Virtual Flow Tables: When a Catalog Entry Is a Pipeline
Most data catalogs know about materialized tables and SQL views. Flowfile adds a third option: a catalog entry that points at a pipeline and resolves lazily. Here's how and why.
TL;DR. Most data catalogs are a map from a name to a file (or a view over files). Flowfile’s catalog supports a third option: a name that points at an entire pipeline and resolves lazily. You query analytics.sales.weekly_summary by name; under the hood, the producing flow runs (or a captured Polars LazyFrame replays). This gives you always-fresh derived tables without the “did you remember to materialise it?” question — and a clean way to compose flows where one pipeline’s output is another’s input without ever writing to disk.
What lives in a data catalog, usually
Open any modern data catalog and you’ll find two kinds of entries:
- Materialised tables.

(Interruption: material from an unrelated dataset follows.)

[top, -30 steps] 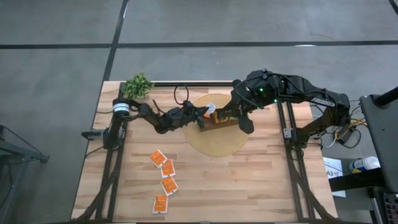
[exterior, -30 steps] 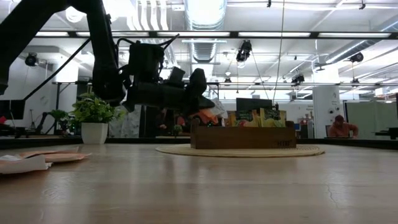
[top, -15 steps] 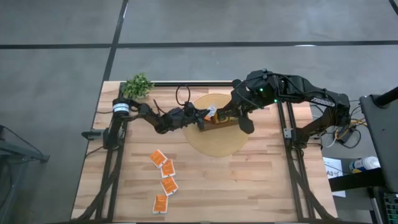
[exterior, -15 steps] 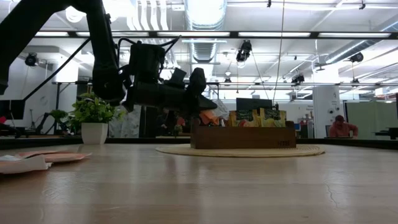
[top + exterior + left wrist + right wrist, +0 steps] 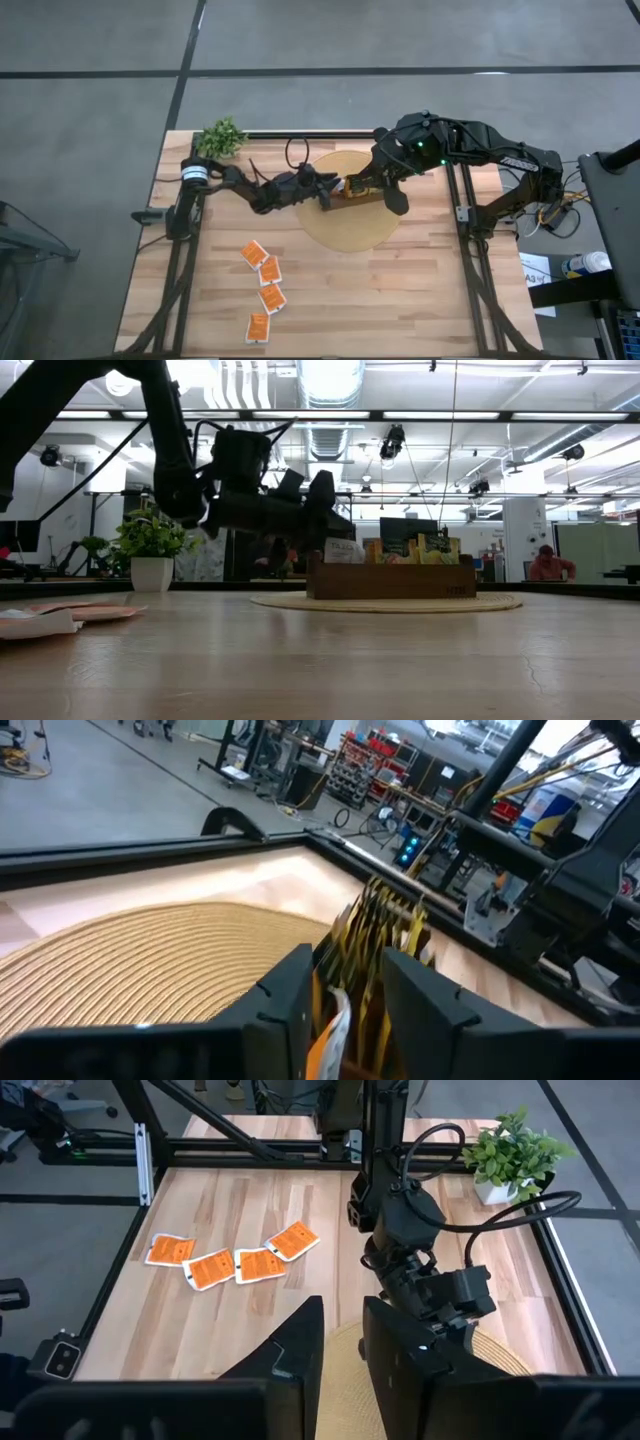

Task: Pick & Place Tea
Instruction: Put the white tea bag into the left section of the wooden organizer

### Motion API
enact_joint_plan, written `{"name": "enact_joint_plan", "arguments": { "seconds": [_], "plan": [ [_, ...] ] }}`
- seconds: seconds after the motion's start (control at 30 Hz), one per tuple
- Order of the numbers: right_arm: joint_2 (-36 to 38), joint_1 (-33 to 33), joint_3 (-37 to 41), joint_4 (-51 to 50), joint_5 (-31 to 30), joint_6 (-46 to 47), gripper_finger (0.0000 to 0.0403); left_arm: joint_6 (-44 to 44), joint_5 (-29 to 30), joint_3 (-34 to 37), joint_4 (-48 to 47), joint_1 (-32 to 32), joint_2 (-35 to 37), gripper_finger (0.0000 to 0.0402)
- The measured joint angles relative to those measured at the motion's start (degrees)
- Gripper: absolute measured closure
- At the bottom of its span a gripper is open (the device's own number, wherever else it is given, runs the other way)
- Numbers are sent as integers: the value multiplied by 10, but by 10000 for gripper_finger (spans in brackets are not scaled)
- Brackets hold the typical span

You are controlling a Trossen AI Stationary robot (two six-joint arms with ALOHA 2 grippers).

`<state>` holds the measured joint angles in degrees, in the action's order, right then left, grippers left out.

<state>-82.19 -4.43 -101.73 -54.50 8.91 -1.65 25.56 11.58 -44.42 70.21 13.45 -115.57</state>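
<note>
Tea in the box: we see sachets standing upright in the wooden box (image 5: pixel 390 580); a white-and-orange one (image 5: pixel 343 551) sits at the end nearest the left arm, with yellow and green dark-labelled ones (image 5: pixel 420 548) further along.
Loose tea: four orange-and-white sachets (image 5: pixel 264 292) lie flat in a ragged line on the bench (image 5: pixel 400 300), well apart from the box, on the left arm's side.
Box: we find it resting on a round woven mat (image 5: pixel 350 235) toward the far middle of the bench.
Left claw (image 5: pixel 327 186): it hangs at the box's end, just above the white-and-orange sachet; its fingers (image 5: pixel 290 1005) stand parted, with a gap between them and nothing gripped that we can see.
Right claw (image 5: pixel 372 183): it hovers over the box from the other side; its fingers (image 5: pixel 300 1345) are narrowly parted, and we cannot tell whether they pinch anything.
Potted plant (image 5: pixel 221 136): it stands at the far corner on the left arm's side.
</note>
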Motion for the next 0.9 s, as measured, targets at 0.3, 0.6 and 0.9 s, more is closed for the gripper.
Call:
{"name": "enact_joint_plan", "arguments": {
  "seconds": [0.3,0.6,0.9],
  "plan": [
    [0,0,0,0,-3,5,321,-17,-1,-3,2,0,48,278],
    [0,-10,15,-38,-46,15,288,-60,-4,42,-81,-2,190,278],
    [0,-13,94,-39,-46,17,247,-60,-17,107,-232,-27,374,278]
  ]
}}
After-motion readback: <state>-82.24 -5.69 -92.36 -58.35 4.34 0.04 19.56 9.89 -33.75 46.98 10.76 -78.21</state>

Real data, on disk or in a warehouse. Delta, Iceberg, Parquet, or warehouse-native. Fast to read. Goes stale unless something re-writes it.
- Views. A saved SQL query that resolves against other tables every time you read it. Always fresh. Limited to SQL semantics — joins, filters, aggregates, window functions.
That’s the 95% of the catalog world. Unity, Glue, Polaris, dbt sources, Snowflake’s INFORMATION_SCHEMA — different implementations of the same two concepts.
Flowfile supports both. The first one is covered in Demystifying Delta Lake (materialised tables), the second appears in Flowfile as query-based virtual tables (a saved SQL expression with a name). But Flowfile also has a third category — one most catalogs don’t — and it’s the one this post is about.
The third kind: virtual flow tables
A virtual flow table is a catalog entry whose contents are defined by a flow, not a file and not a SQL query. You register the name analytics.sales.weekly_summary and point it at a flow. When anyone queries that name, Flowfile resolves it by running the flow (or, if optimisation is possible, replaying a captured Polars LazyFrame).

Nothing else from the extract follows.